We propose a new method for performing active contour segmentation based on the statistical prior knowledge of the object to detect. From a binary training set of objects, a statistical map describes the possible shapes of the object by computing the probability for each point to belong to the object. This statistical map is treated as a prior distribution and an energy functional is defined such that the object reaches the most probable shape knowing the model. The optimization is done in the level-set framework. Results on both synthetic and medical images are shown.
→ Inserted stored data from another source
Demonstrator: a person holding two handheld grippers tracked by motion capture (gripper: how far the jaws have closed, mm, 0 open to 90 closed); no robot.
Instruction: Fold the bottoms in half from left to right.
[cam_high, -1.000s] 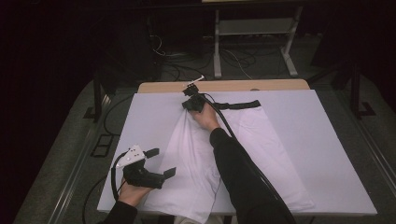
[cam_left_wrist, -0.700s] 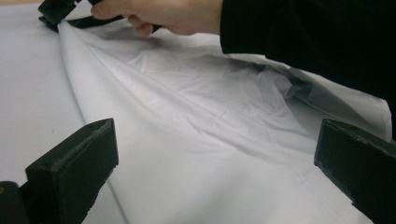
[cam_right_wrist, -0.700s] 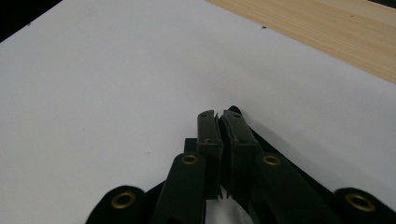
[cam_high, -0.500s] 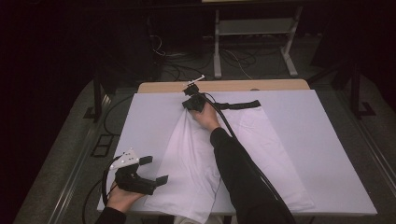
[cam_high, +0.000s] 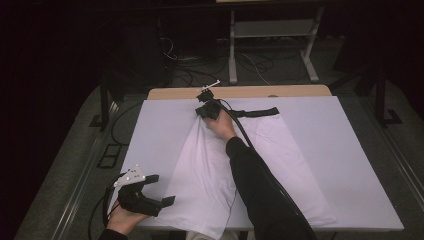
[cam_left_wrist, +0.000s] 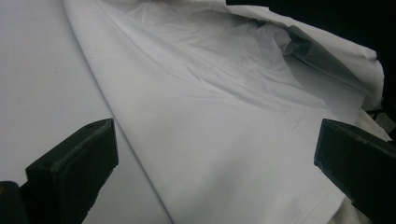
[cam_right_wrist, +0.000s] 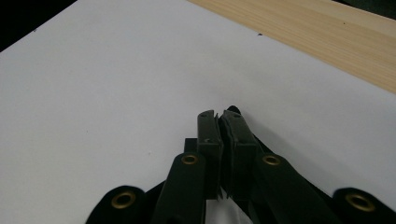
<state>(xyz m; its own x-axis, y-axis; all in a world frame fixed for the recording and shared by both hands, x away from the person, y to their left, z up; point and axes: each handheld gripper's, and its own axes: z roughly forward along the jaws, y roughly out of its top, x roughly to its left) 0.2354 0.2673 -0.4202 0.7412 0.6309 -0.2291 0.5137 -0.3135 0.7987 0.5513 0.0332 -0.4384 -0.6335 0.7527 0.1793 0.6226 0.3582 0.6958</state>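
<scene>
Right gripper (cam_high: 207, 103) fingers clamped on the cloth (cam_high: 210, 170) at its far end. Left gripper (cam_high: 157, 190) fingers spread wide beside the cloth's near edge on the counter (cam_high: 350, 150).

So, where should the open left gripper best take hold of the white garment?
Probably at the near hem of the white garment, its left edge, coming from the left gripper side. That edge lies flat and free on the table, while the right gripper pinches the far end.

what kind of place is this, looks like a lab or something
Probably a lab or recording studio: a white-covered table with a white garment, loose cables on the floor, and a metal stand in dark surroundings.
</scene>
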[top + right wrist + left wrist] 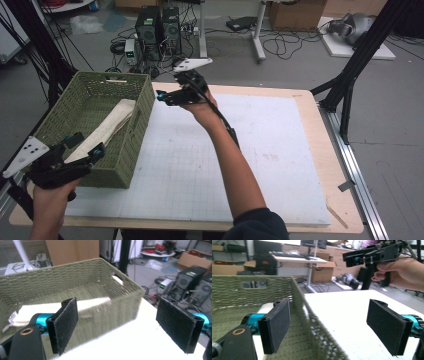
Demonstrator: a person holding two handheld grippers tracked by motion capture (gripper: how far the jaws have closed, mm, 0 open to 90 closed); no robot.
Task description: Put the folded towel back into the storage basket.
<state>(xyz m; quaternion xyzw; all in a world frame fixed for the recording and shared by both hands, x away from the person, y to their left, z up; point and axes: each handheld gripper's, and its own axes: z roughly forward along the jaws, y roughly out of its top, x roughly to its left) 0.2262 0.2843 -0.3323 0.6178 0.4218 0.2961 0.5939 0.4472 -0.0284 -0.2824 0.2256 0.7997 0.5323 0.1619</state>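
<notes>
A green woven basket (112,76) stands at the table's left with a folded cream cloth (107,127) lying lengthwise inside it. My left gripper (86,145) hovers at the basket's near corner, open and holding nothing. In the left gripper view my left gripper (332,325) has one jaw over the basket (242,290) and the other over the white mat, with the basket wall between them untouched. My right gripper (164,96) is raised above the mat by the basket's far right corner, pointing left. In the right gripper view my right gripper (117,322) is open and empty, facing the basket (62,280) and cloth (50,308).
A white gridded mat (240,150) covers most of the wooden table (345,210). Black frame posts (355,65) rise at the right and far left. Computer towers (157,27) and cables sit on the floor beyond the far edge.
</notes>
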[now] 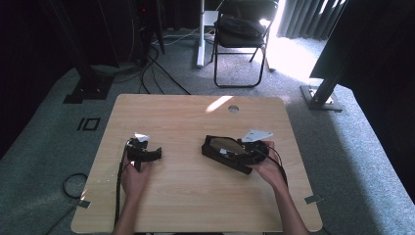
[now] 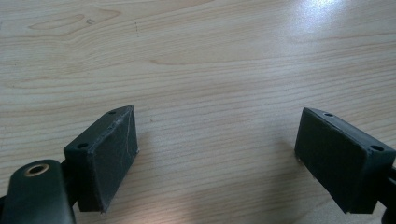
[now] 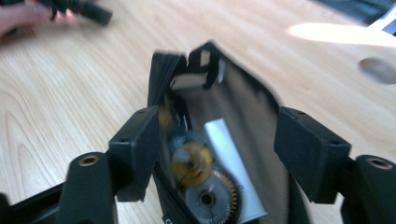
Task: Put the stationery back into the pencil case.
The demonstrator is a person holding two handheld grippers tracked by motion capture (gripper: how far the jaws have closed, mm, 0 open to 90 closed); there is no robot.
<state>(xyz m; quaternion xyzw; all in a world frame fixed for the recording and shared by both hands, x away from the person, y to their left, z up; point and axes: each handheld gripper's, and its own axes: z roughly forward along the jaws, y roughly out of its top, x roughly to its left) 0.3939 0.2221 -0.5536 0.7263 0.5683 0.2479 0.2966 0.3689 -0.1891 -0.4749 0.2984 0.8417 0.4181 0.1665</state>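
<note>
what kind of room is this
Probably a lab or studio set up for recording: a wooden table on grey carpet, cables trailing across the floor, dark frame posts, and a folding chair.

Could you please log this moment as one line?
left gripper: open, over bare table | right gripper: open, straddling open black pouch | pouch contents: gears, white piece

Black pouch [image 1: 222, 152], unzipped and lying open right of the table's centre, containing gears [image 3: 198, 168] and a white bar [image 3: 231, 163].
</note>
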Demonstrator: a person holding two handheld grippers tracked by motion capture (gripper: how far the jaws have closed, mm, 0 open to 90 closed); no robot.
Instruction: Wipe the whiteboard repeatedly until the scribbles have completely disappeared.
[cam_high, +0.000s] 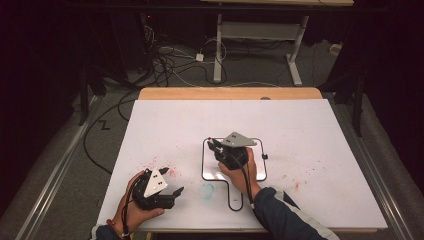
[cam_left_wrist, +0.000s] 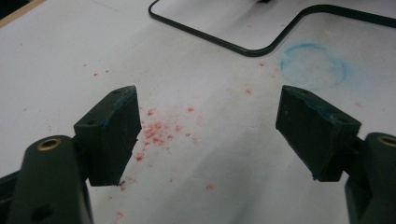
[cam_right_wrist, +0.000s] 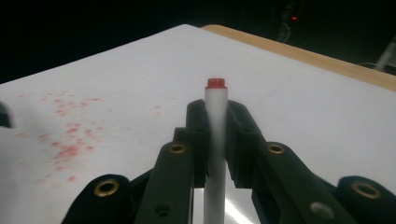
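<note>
No real containers here, just a black-edged board (cam_high: 260, 172) flat on the white table (cam_high: 310, 130). The right gripper (cam_right_wrist: 215, 116) has its jaws clamped tight on a white marker (cam_right_wrist: 215, 140), whose red end sticks out past the tips. The left gripper (cam_left_wrist: 208, 135) sits wide open with nothing between the jaws, just red specks (cam_left_wrist: 156, 130) on the table below and a blue ring smudge (cam_left_wrist: 314, 65) ahead.
</note>
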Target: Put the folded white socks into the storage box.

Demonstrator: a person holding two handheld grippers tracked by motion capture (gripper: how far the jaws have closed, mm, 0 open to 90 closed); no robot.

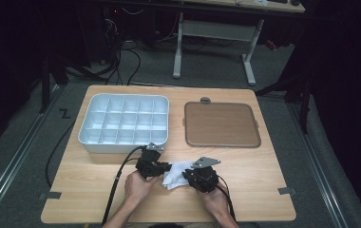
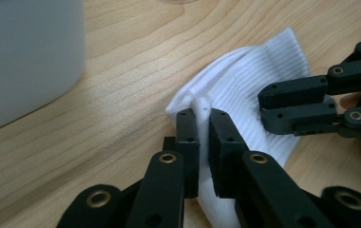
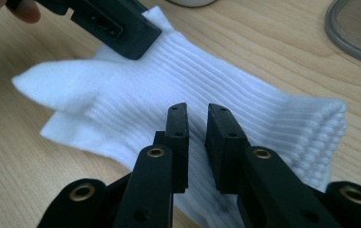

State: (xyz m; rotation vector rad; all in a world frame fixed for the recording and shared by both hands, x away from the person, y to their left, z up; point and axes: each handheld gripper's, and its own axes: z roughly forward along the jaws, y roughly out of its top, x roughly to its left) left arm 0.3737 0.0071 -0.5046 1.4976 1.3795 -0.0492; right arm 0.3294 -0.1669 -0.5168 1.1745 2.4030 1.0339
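Observation:
A white ribbed sock point(image 1: 175, 172) lies crumpled on the wooden table near its front edge, between the two hands. My left gripper point(image 1: 165, 167) comes in from the sock's left; in the left gripper view its jaws point(image 2: 204, 116) are shut on a raised fold at the edge of the sock point(image 2: 245, 80). My right gripper point(image 1: 186, 175) comes in from the right. Its jaws point(image 3: 197, 114) stand nearly together over the middle of the sock point(image 3: 264, 114), with fabric in the narrow gap. The cuff end lies at the right of that view.
A white tray with several compartments point(image 1: 87, 140) stands behind the left hand, its wall close by point(image 2: 22, 61). A brown flat tray point(image 1: 221, 124) lies at the back right, with a small grey disc point(image 1: 205, 100) behind it. Bare wood stretches to both sides.

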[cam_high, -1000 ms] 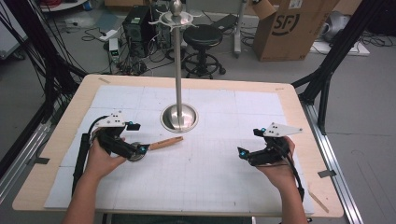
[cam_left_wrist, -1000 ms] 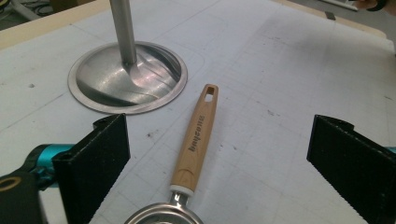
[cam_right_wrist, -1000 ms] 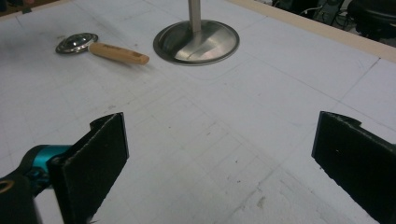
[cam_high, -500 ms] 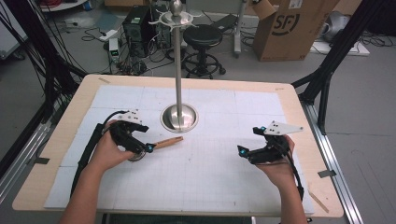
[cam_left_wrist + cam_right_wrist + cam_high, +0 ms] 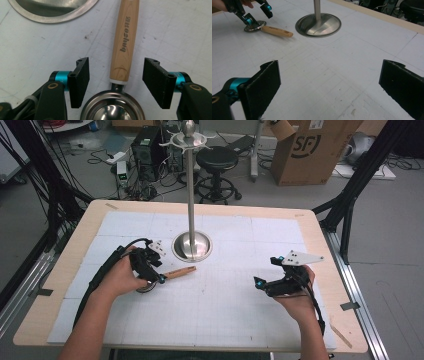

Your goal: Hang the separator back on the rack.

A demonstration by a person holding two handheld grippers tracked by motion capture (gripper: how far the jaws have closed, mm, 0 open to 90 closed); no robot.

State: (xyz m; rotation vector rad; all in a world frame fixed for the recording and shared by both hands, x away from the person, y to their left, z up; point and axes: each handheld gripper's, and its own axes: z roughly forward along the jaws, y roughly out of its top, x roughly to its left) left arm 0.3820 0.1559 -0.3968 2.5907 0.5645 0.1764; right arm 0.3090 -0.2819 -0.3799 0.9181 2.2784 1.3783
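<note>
Between left gripper pads — ladle handle

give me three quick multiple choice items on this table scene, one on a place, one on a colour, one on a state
1. Where does the wooden-handled steel measuring scoop lie?
A. beside the round steel base of the pole stand
B. at the table's right edge
C. hung on the pole

2. What colour are the rollers behind the jaws of the left gripper?
A. red
B. turquoise
C. yellow

3. How do the left gripper's jaws stand?
A. clamped on the handle
B. either side of the handle, gaps showing
C. shut on nothing

Key: 1 A, the base's rim lies just beyond the handle in the left gripper view. 2 B, turquoise cylinders sit behind both pads. 3 B, the jaws have just been closing with the handle between them, and bare table shows on each side.
</note>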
An efficient segmentation method for ultrasound images based on a semi-supervised approach and patch-based features

Segmenting ultrasound images is a challenging problem where standard unsupervised segmentation methods such as the well-known Chan-Vese method fail. We propose in this paper an efficient segmentation method for this class of images. Our proposed algorithm is based on a semi-supervised approach (user labels) and the use of image patches as data features. We also consider the Pearson distance between patches, which has been shown to be robust w.r.t speckle noise present in ultrasound images. Our results on phantom and clinical data show a very high similarity agreement with the ground truth provided by a medical expert.